# Problem to solve:
Below are some records; print every one of them exactly.
*** Given records ***
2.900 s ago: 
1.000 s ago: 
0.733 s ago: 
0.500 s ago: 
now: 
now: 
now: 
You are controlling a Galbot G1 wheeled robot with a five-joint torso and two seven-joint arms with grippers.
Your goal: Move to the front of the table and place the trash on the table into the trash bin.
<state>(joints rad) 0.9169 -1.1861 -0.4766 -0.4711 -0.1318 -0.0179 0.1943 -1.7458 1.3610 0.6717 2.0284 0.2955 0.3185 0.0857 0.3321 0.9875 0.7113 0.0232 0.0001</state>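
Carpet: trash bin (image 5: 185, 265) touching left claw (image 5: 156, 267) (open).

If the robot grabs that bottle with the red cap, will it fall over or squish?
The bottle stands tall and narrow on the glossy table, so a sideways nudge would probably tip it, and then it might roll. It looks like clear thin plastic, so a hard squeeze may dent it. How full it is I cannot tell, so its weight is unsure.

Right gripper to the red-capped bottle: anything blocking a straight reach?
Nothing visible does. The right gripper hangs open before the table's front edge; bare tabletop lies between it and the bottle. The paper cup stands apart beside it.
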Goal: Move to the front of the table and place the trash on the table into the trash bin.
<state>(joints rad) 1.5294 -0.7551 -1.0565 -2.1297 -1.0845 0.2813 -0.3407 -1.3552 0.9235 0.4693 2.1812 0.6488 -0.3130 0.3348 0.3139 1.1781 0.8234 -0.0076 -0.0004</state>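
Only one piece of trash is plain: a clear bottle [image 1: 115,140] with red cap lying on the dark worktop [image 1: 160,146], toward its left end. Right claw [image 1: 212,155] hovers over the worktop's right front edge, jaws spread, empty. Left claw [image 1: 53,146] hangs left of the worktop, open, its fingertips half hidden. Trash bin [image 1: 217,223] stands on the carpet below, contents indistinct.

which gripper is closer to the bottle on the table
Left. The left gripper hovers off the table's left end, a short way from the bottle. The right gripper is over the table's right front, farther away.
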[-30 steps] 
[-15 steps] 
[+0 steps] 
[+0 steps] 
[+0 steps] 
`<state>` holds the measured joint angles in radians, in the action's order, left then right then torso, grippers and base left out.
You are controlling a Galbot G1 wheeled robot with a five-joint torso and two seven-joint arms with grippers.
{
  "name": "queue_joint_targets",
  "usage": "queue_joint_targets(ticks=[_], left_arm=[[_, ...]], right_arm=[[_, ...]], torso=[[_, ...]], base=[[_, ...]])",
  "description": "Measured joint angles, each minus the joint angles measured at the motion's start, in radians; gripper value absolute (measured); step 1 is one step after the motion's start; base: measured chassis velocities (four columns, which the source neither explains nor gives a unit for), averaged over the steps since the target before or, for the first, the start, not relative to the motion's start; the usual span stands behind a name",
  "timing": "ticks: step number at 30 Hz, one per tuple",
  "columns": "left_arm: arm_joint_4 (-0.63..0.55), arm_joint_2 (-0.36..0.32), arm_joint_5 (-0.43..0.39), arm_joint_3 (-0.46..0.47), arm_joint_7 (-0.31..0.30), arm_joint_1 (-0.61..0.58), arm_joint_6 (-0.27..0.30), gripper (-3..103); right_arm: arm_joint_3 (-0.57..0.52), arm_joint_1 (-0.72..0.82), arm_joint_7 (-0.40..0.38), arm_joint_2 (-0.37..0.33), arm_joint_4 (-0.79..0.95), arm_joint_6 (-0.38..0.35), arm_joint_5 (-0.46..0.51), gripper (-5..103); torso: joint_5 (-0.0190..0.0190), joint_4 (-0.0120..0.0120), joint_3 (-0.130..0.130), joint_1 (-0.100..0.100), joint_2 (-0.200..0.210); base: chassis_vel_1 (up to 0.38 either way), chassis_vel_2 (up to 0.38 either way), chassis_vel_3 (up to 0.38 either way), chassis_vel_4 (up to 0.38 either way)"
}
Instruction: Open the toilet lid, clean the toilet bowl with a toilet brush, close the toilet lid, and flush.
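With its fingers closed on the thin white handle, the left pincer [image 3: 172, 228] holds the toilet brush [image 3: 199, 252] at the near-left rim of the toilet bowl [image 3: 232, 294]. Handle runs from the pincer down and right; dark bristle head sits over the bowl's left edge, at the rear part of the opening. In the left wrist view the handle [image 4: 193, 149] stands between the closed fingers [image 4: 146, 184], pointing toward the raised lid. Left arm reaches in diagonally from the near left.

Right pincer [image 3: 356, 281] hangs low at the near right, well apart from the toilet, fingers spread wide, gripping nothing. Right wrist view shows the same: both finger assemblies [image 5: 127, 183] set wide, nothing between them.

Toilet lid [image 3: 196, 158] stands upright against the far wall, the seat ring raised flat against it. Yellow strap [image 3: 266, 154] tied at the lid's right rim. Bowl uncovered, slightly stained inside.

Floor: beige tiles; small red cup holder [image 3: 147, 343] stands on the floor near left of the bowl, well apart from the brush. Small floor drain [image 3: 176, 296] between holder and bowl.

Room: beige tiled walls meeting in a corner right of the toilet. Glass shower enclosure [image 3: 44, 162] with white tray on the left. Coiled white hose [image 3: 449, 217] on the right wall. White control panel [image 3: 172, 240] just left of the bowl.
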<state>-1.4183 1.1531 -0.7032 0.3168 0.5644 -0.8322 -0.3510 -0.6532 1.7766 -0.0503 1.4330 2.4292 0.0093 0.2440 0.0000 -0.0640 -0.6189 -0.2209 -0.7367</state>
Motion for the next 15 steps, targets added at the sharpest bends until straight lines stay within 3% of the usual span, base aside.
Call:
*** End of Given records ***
# Answer to the exercise:
2.900 s ago: 
1.000 s ago: 
0.733 s ago: 
0.500 s ago: 
now: 
now: 
now: 
You are controlling a Galbot G1 wheeled robot with a five-joint torso and two seven-joint arms with grippers.
Your goal: Move to the front of the table and place the trash on the table into the trash bin.
<state>(joints rad) 0.9169 -1.1861 -0.4766 -0.4711 -0.1318 -0.0179 0.1943 -1.7458 1.3610 0.6717 2.0284 0.2955 0.3185 0.0857 0.3321 0.9875 0.7113 0.0232 0.0001</state>
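Carpet: trash bin (image 5: 185, 265) touching left claw (image 5: 156, 267) (open).

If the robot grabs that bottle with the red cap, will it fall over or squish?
The bottle stands tall and narrow on the glossy table, so a sideways nudge would probably tip it, and then it might roll. It looks like clear thin plastic, so a hard squeeze may dent it. How full it is I cannot tell, so its weight is unsure.

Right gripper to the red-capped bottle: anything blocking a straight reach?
Nothing visible does. The right gripper hangs open before the table's front edge; bare tabletop lies between it and the bottle. The paper cup stands apart beside it.
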Goal: Move to the front of the table and place the trash on the table into the trash bin.
<state>(joints rad) 1.5294 -0.7551 -1.0565 -2.1297 -1.0845 0.2813 -0.3407 -1.3552 0.9235 0.4693 2.1812 0.6488 -0.3130 0.3348 0.3139 1.1781 0.8234 -0.0076 -0.0004</state>
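Only one piece of trash is plain: a clear bottle [image 1: 115,140] with red cap lying on the dark worktop [image 1: 160,146], toward its left end. Right claw [image 1: 212,155] hovers over the worktop's right front edge, jaws spread, empty. Left claw [image 1: 53,146] hangs left of the worktop, open, its fingertips half hidden. Trash bin [image 1: 217,223] stands on the carpet below, contents indistinct.

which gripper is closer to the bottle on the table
Left. The left gripper hovers off the table's left end, a short way from the bottle. The right gripper is over the table's right front, farther away.
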[-30 steps] 
[-15 steps] 
[+0 steps] 
[+0 steps] 
[+0 steps] 
`<state>` holds the measured joint angles in radians, in the action's order, left then right then torso, grippers and base left out.
You are controlling a Galbot G1 wheeled robot with a five-joint torso and two seven-joint arms with grippers.
{
  "name": "queue_joint_targets",
  "usage": "queue_joint_targets(ticks=[_], left_arm=[[_, ...]], right_arm=[[_, ...]], torso=[[_, ...]], base=[[_, ...]])",
  "description": "Measured joint angles, each minus the joint angles measured at the motion's start, in radians; gripper value absolute (measured); step 1 is one step after the motion's start; base: measured chassis velocities (four columns, which the source neither explains nor gives a unit for), averaged over the steps since the target before or, for the first, the start, not relative to the motion's start; the usual span stands behind a name",
  "timing": "ticks: step number at 30 Hz, one per tuple",
  "columns": "left_arm: arm_joint_4 (-0.63..0.55), arm_joint_2 (-0.36..0.32), arm_joint_5 (-0.43..0.39), arm_joint_3 (-0.46..0.47), arm_joint_7 (-0.31..0.30), arm_joint_1 (-0.61..0.58), arm_joint_6 (-0.27..0.30), gripper (-3..103); right_arm: arm_joint_3 (-0.57..0.52), arm_joint_1 (-0.72..0.82), arm_joint_7 (-0.40..0.38), arm_joint_2 (-0.37..0.33), arm_joint_4 (-0.79..0.95), arm_joint_6 (-0.38..0.35), arm_joint_5 (-0.46..0.51), gripper (-5..103); torso: joint_5 (-0.0190..0.0190), joint_4 (-0.0120..0.0120), joint_3 (-0.130..0.130), joint_1 (-0.100..0.100), joint_2 (-0.200..0.210); base: chassis_vel_1 (up to 0.38 either way), chassis_vel_2 (up to 0.38 either way), chassis_vel_3 (up to 0.38 either way), chassis_vel_4 (up to 0.38 either way)"
}
Instruction: Open the toilet lid, clean the toilet bowl with a toilet brush, close the toilet lid, and flush.
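With its fingers closed on the thin white handle, the left pincer [image 3: 172, 228] holds the toilet brush [image 3: 199, 252] at the near-left rim of the toilet bowl [image 3: 232, 294]. Handle runs from the pincer down and right; dark bristle head sits over the bowl's left edge, at the rear part of the opening. In the left wrist view the handle [image 4: 193, 149] stands between the closed fingers [image 4: 146, 184], pointing toward the raised lid. Left arm reaches in diagonally from the near left.

Right pincer [image 3: 356, 281] hangs low at the near right, well apart from the toilet, fingers spread wide, gripping nothing. Right wrist view shows the same: both finger assemblies [image 5: 127, 183] set wide, nothing between them.

Toilet lid [image 3: 196, 158] stands upright against the far wall, the seat ring raised flat against it. Yellow strap [image 3: 266, 154] tied at the lid's right rim. Bowl uncovered, slightly stained inside.

Floor: beige tiles; small red cup holder [image 3: 147, 343] stands on the floor near left of the bowl, well apart from the brush. Small floor drain [image 3: 176, 296] between holder and bowl.

Room: beige tiled walls meeting in a corner right of the toilet. Glass shower enclosure [image 3: 44, 162] with white tray on the left. Coiled white hose [image 3: 449, 217] on the right wall. White control panel [image 3: 172, 240] just left of the bowl.
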<state>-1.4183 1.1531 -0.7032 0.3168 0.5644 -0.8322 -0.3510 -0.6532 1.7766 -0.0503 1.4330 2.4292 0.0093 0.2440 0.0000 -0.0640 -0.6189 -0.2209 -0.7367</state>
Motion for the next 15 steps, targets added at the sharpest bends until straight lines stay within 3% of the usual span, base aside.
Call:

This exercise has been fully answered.